VoiceSculptor-VD / docs /voice_design_en.md
ASLP-lab's picture
Upload 8 files (#1)
7dad981

Voice Design Guide (Voice Design README)

Overview

This guide provides instructions for creating high-quality voice descriptions (voice_prompt) to generate voices that meet specific requirements. The voice description serves as the blueprint for voice design and directly determines the quality of the generated voice.


Technical Constraints

Item Description
Length Limit Each voice_prompt ≤ 200 characters
Supported Languages Chinese only. English is not supported in the current version and will be added in future updates

Five Core Principles

1️⃣ Be Specific, Not Vague

✅ Recommended: Use perceptible and concrete voice attributes

  • Pitch: low, high, bright, rich
  • Speaking rate: fast, slow, rapid, steady
  • Timbre: magnetic, husky, smooth, clear

❌ Avoid: “Nice”, “normal”, “good” (too subjective and uninformative)


2️⃣ Multi-Dimensional, Not Single-Attribute

✅ Recommended: Combine at least 3–4 dimensions to create a vivid voice profile

  • Persona (usage scenario) + gender + age + pitch + speaking rate + volume + timbre + emotion

❌ Avoid: Only “female voice” or only “low-pitched” (too generic, lacks distinctiveness)


3️⃣ Objective, Not Subjective

✅ Recommended: Describe physical and acoustic characteristics

  • “Slightly high-pitched with energetic delivery”
  • “Slow speaking rate with clear articulation”

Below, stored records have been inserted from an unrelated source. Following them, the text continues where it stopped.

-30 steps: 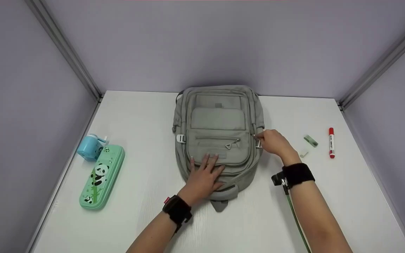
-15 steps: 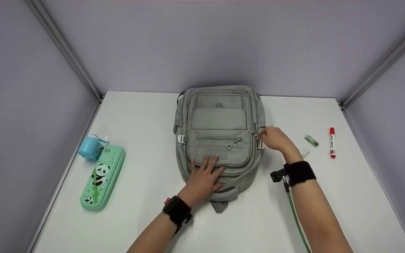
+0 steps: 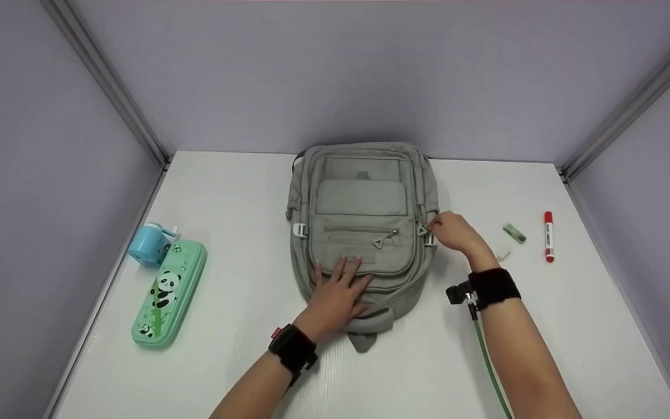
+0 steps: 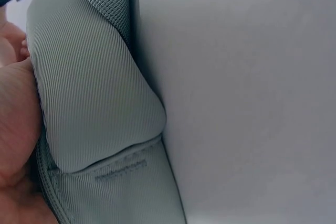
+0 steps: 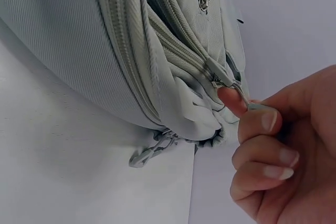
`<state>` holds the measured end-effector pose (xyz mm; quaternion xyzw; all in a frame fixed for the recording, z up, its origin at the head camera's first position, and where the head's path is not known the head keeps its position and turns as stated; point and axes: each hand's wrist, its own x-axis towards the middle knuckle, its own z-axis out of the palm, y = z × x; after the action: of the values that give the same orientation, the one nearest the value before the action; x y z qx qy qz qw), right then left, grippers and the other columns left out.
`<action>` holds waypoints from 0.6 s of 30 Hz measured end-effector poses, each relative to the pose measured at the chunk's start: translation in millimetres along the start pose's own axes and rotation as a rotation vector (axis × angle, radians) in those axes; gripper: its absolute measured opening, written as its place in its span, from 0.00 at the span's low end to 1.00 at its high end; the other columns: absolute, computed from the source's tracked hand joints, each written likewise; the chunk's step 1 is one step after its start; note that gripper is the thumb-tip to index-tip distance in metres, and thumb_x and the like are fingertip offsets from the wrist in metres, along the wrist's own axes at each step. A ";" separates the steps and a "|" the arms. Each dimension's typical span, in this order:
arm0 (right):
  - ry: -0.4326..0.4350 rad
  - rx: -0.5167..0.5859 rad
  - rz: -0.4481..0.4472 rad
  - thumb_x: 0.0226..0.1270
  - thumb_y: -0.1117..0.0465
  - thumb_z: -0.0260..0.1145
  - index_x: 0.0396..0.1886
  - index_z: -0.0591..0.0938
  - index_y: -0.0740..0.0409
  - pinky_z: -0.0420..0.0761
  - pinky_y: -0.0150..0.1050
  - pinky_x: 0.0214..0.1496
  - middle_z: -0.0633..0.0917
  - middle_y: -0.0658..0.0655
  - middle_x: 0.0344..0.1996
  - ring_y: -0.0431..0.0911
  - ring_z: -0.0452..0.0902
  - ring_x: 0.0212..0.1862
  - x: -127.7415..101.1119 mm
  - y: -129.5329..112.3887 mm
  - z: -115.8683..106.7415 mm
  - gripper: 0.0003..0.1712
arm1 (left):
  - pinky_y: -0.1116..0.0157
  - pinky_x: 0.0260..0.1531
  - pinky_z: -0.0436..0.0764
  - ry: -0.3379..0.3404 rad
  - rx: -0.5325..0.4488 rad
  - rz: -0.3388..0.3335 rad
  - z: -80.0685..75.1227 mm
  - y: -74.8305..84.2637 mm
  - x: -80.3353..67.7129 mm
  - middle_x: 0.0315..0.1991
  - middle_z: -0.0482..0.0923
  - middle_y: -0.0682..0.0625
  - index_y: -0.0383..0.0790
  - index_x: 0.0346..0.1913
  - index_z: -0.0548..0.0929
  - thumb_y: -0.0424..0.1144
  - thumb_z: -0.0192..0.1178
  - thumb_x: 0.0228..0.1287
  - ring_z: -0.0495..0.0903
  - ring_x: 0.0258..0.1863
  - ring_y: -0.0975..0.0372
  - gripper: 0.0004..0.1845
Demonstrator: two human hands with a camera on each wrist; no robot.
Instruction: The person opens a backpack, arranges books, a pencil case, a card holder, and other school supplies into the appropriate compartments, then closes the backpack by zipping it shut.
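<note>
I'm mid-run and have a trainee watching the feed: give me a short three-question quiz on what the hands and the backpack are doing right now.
1. True or false: the left hand lies flat with straight fingers on the front of the grey backpack.
2. What does the right hand pinch? A) the red marker B) a zipper pull on the backpack's side C) the green eraser
3. Which two things lie at the table's left edge?

Key
1. True.
2. B: the zipper pull sits between thumb and forefinger.
3. The green panda pencil case and the blue pencil sharpener, side by side.
</note>
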<state>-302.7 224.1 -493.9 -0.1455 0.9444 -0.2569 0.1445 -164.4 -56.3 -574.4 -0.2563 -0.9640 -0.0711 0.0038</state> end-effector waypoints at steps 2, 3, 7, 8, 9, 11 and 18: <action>0.025 -0.019 -0.026 0.70 0.69 0.45 0.54 0.79 0.77 0.75 0.56 0.53 0.79 0.75 0.52 0.64 0.77 0.49 -1.8 -0.8 1.9 0.22 | 0.29 0.60 0.51 0.011 0.002 0.003 -0.2 0.1 0.3 0.77 0.49 0.46 0.56 0.73 0.67 0.64 0.52 0.68 0.48 0.75 0.45 0.34; 0.031 -0.023 -0.035 0.70 0.69 0.45 0.55 0.78 0.76 0.76 0.53 0.49 0.79 0.74 0.52 0.62 0.78 0.43 -3.2 -1.3 2.8 0.22 | 0.29 0.60 0.51 0.016 0.003 0.002 -0.3 0.2 0.3 0.77 0.49 0.46 0.56 0.73 0.67 0.64 0.52 0.68 0.48 0.75 0.45 0.34; 0.036 -0.049 -0.054 0.69 0.71 0.46 0.58 0.78 0.73 0.66 0.41 0.29 0.80 0.74 0.52 0.48 0.62 0.22 -11.2 -3.3 8.8 0.23 | 0.30 0.61 0.51 0.013 0.010 -0.001 -0.1 0.6 -0.2 0.77 0.49 0.46 0.56 0.73 0.66 0.64 0.51 0.69 0.48 0.75 0.46 0.34; 0.032 -0.054 -0.055 0.68 0.72 0.46 0.58 0.78 0.73 0.64 0.39 0.27 0.81 0.74 0.51 0.46 0.58 0.20 -13.5 -3.6 10.3 0.23 | 0.30 0.61 0.51 0.013 0.012 -0.001 0.3 0.7 -0.4 0.77 0.49 0.46 0.56 0.74 0.66 0.64 0.51 0.69 0.48 0.75 0.46 0.34; 0.026 -0.057 -0.053 0.68 0.72 0.46 0.58 0.78 0.73 0.62 0.39 0.26 0.81 0.74 0.50 0.45 0.56 0.19 -15.7 -3.8 11.7 0.23 | 0.30 0.61 0.51 0.011 0.014 -0.002 0.4 0.9 -0.5 0.77 0.49 0.46 0.57 0.74 0.65 0.64 0.50 0.69 0.48 0.75 0.46 0.34; 0.018 -0.066 -0.060 0.67 0.73 0.46 0.56 0.79 0.75 0.62 0.37 0.25 0.81 0.73 0.51 0.44 0.56 0.19 -20.3 -4.6 14.5 0.23 | 0.30 0.61 0.50 0.012 0.019 -0.002 0.4 1.0 -1.0 0.77 0.49 0.47 0.57 0.74 0.64 0.65 0.50 0.69 0.47 0.75 0.46 0.34; -0.059 -0.019 -0.051 0.67 0.73 0.48 0.53 0.80 0.76 0.67 0.38 0.30 0.81 0.70 0.54 0.46 0.64 0.24 -39.0 -8.2 20.2 0.21 | 0.30 0.60 0.52 0.025 0.016 0.003 -0.9 0.9 -0.2 0.77 0.50 0.46 0.57 0.75 0.64 0.65 0.52 0.68 0.49 0.74 0.45 0.35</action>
<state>-258.3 222.0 -498.5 -0.1783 0.9382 -0.2471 0.1643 -163.8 -55.8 -573.4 -0.2566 -0.9640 -0.0666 0.0179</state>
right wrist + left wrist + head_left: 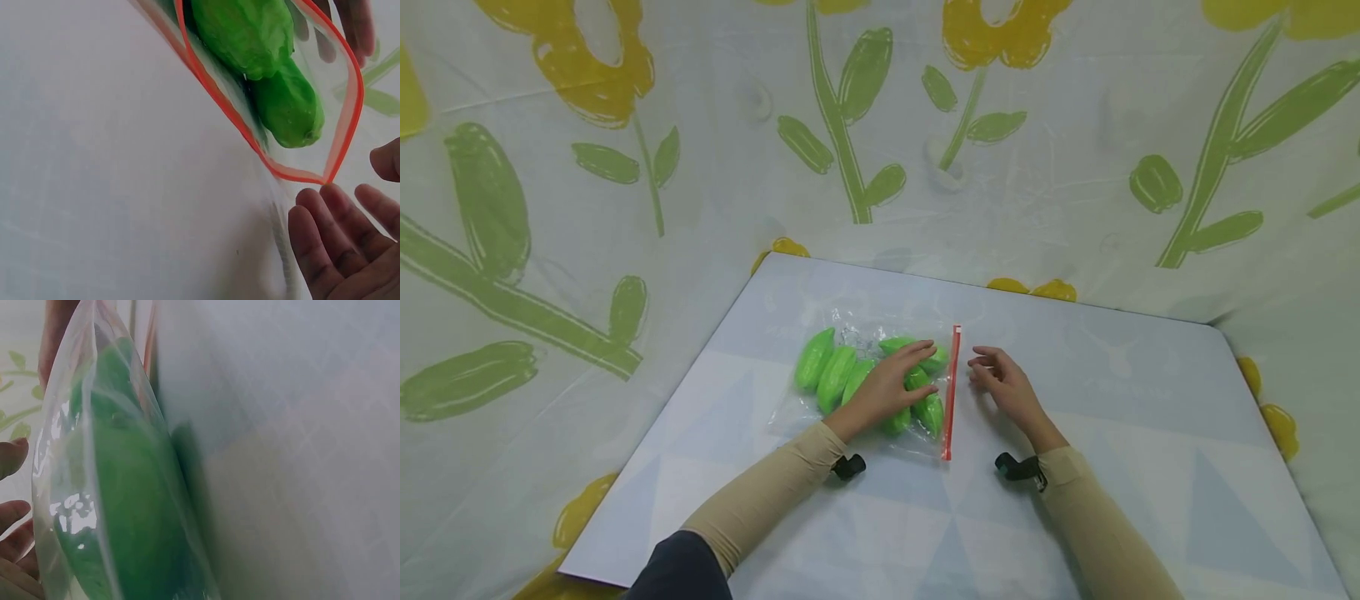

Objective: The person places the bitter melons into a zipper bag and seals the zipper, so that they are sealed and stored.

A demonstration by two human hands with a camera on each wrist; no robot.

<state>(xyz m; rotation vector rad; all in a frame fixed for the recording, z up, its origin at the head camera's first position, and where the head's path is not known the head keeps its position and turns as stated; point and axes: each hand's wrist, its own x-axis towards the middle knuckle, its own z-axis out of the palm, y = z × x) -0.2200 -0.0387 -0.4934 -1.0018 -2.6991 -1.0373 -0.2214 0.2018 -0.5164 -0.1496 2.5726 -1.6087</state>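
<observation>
A clear zip bag with a red-orange seal strip lies flat on the table. Several bright green pods fill it. My left hand rests flat on top of the bag with straight fingers. The left wrist view shows the bag and green pods close up. My right hand hovers just right of the seal strip with loosely curled fingers, holding nothing. In the right wrist view the bag mouth gapes open, with green pods inside and my right fingertips just below it.
The table is pale blue-white with faint triangles. Its far edge and left edge meet a floral cloth backdrop with yellow flowers and green leaves.
</observation>
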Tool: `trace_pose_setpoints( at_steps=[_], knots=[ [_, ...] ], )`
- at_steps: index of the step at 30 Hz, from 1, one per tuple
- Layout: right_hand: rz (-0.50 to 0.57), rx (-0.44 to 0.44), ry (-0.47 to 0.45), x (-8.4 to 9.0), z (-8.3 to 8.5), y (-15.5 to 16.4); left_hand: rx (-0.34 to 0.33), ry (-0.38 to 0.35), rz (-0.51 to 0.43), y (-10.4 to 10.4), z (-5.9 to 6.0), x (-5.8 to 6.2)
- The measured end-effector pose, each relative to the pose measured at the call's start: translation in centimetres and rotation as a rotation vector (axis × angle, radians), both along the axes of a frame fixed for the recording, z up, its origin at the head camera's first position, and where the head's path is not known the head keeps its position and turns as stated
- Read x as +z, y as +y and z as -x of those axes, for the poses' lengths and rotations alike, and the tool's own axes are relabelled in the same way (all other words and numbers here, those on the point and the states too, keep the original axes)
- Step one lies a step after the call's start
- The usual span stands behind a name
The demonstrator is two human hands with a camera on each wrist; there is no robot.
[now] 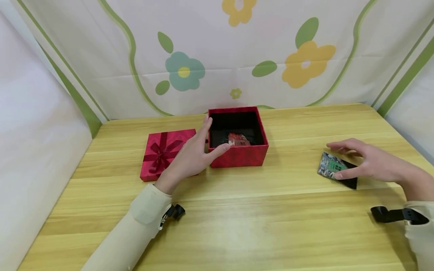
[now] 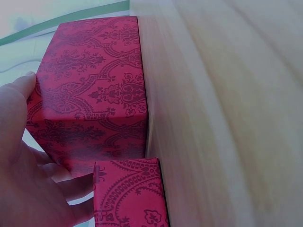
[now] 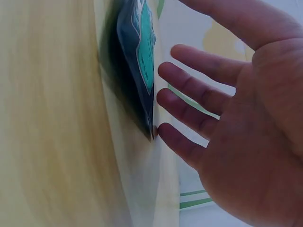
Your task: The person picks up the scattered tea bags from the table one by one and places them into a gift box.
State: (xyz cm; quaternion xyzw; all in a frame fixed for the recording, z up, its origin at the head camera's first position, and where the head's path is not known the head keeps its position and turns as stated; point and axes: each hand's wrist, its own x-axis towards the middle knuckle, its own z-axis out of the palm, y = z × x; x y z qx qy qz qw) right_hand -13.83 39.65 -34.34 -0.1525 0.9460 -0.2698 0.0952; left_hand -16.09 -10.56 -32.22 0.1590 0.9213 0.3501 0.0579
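An open red gift box (image 1: 239, 157) with a black inside stands toward the back of the table. My left hand (image 1: 190, 154) rests on its near left corner, thumb at the front rim and fingers along the left side; in the left wrist view the patterned box wall (image 2: 94, 71) shows beside the thumb. Inside lies a small packet with red print (image 1: 240, 139), partly hidden by the front wall. On the right, my right hand (image 1: 379, 165) hovers with spread fingers over a small dark packet with a green label (image 1: 327, 165), the thumb overlapping it.
The red box lid (image 1: 154, 143) with a ribbon bow lies left of the box, partly behind the left hand and wrist. A floral cloth (image 1: 217, 82) hangs behind the wooden table (image 1: 237, 226), with white cloth at both sides.
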Motion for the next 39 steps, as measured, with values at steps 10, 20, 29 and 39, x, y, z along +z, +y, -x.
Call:
trace_pose_setpoints(
  at_steps=[10, 20, 29, 39],
  knots=[
    [0.001, 0.074, -0.007, -0.8, -0.1, 0.6, -0.005, 0.003, -0.011, 0.0, 0.0, -0.1],
    [-0.118, 0.058, 0.066, -1.1, 0.1, 0.3, -0.001, -0.005, -0.016, 0.0, -0.1, -0.1],
    [-0.097, 0.065, 0.124, -1.2, 0.4, 0.0, -0.001, 0.003, -0.009, 0.0, 0.0, -0.1],
    [-0.055, -0.002, 0.112, -0.9, 0.6, -1.0, -0.006, 0.001, -0.026, -0.1, 0.0, -0.1]
  ],
)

❌ Avoid: “My favorite voice”, “This voice sounds great”


4️⃣ Original, Not Imitative

⚠️ Copyright Notice: Descriptions such as “sounds like XX celebrity” or “imitates XX actor” are prohibited ✅ Recommended: Describe voice characteristics directly rather than referencing specific individuals


5️⃣ Concise, Not Redundant

✅ Recommended: Ensure every word conveys meaningful information ❌ Avoid: “Very, very good voice”, “Extremely, extremely gentle”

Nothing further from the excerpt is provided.